What’s twice as big but costs half as much as it did? The answer to this riddle will give you the share that our overseas investing expert still thinks is a buy.
Picture credit: Alstom/TOMA - Richard Nourry
The business has doubled in size and continues to grow but the shares have halved in value. What on earth is going on at French rail giant Alstom SA (EURONEXT:ALO)?
Alstom provides equipment and services for railways, mainly rolling stock and also signalling and maintenance. It has long been a major player in Europe, but it doubled in size early in 2021 through the acquisition of Canadian rival Bombardier and now has operations in 70 countries across the globe.
Its figures for the September-December period, the third quarter in Alstom’s financial year, met with a mixed reaction. Boosted mainly by strong growth in Europe, sales rose 6% to €3.92 billion on a proforma basis that adjusted for the Bombardier acquisition, while orders were up 5% to €4.58 billion. The integration is going well and there will be no further provisions for troublesome contracts inherited from Bombardier.

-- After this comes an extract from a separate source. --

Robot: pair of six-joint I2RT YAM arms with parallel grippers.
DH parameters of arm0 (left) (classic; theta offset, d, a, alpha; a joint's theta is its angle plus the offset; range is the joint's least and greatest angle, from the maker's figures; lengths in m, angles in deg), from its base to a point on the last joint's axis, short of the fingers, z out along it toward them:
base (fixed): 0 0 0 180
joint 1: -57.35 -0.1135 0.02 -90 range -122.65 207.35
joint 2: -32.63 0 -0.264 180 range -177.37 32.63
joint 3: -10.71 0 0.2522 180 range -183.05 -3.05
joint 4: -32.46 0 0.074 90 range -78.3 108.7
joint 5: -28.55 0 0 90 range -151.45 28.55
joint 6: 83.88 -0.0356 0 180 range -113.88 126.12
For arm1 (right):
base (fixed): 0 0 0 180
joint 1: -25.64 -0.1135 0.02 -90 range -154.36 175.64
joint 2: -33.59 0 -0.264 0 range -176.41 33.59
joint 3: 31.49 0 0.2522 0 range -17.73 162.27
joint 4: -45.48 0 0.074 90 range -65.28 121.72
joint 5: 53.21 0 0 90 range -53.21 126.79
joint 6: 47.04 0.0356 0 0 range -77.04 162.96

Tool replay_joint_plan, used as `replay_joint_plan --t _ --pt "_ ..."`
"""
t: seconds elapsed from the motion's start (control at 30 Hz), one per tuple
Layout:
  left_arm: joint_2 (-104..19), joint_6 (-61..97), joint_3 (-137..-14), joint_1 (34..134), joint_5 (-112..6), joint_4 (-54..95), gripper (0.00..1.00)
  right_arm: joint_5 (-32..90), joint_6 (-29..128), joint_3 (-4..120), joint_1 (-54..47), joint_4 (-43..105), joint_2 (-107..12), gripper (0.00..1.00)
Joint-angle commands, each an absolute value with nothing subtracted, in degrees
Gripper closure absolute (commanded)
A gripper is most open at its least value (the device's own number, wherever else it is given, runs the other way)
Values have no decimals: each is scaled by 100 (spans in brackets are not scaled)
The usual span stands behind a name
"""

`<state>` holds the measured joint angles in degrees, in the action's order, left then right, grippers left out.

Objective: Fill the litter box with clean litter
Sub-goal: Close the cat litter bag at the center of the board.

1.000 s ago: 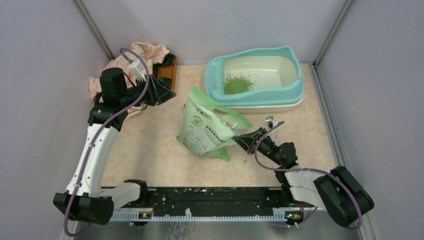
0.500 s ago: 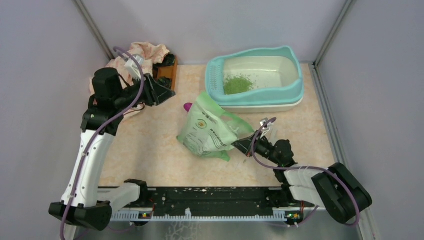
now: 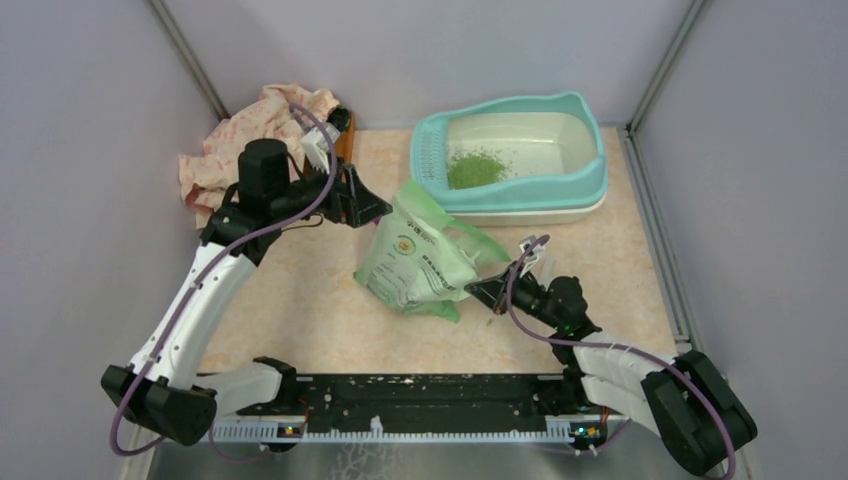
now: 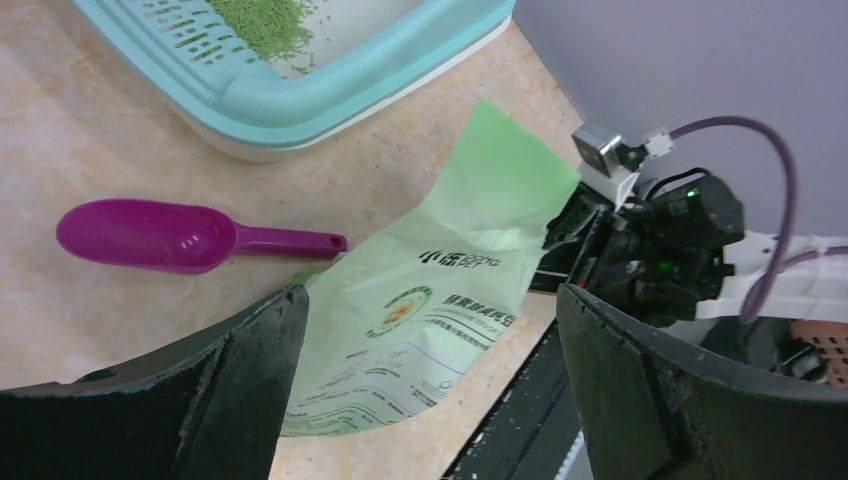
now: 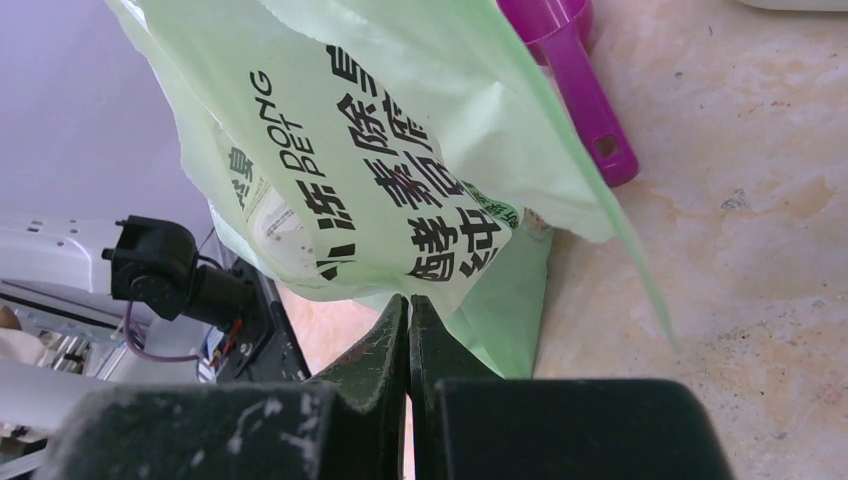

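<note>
Our right gripper [image 3: 472, 288] pinches the bag [image 3: 415, 262] by its corner, our left gripper [image 3: 378, 208] hangs open beside it, and we see only a small clean litter [image 3: 475, 168] pile in the litter box [image 3: 598, 160], so most filling remains.

Mid-scene on the tabletop [image 3: 290, 300], a pale green printed plastic bag [image 3: 420, 262] stands upright, blocking the near approach to the teal-rimmed cream litter box [image 3: 596, 165]. A purple plastic scoop [image 4: 150, 235] lies between them. Near-left tabletop is bare, room to pass.
</note>
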<state>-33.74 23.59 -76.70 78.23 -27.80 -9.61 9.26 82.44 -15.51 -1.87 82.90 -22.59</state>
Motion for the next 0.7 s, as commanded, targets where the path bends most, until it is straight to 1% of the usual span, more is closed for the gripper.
replay_joint_plan --t 0.0,0.2,0.3,0.53,0.6,0.67 --pt "-3381 1576 -7238 7859 -2766 -413 1 879 8064 -1286 -152 8162 -2227 100" --pt "-3785 1084 -6998 8214 -2616 -199 1 780 8083 -1237 -147 8178 -2283 100" --pt "-3882 872 -6980 8378 -2727 -174 1 743 8098 -1211 -148 8147 -2255 100" --pt "-4077 484 -7059 8526 -2682 111 1 654 8104 -1193 -143 8114 -2236 100" --pt "-4216 393 -7160 8534 -2535 72 6 640 8102 -1193 -143 8104 -2241 100" --pt "-4347 327 -7235 8542 -2463 20 15 602 8102 -1200 -139 8134 -2239 100"
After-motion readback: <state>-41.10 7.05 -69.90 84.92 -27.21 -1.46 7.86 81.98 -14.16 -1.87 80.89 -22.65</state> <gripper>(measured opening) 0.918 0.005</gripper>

However, there will be no decline in the level of unprofitable business being carried out over the second half as a backlog of previously-signed contracts is cleared.
Undaunted, Alstom is firmly on the expansion track, preparing to meet rising demand on the back of a record order book totalling €77.8 billion at the end of last year. It plans to increase its 72,000 staff by more than 10%, hiring 6,000 engineers and managers plus 1,500 other workers including technicians to cope with various projects involving rolling stock, signals and services.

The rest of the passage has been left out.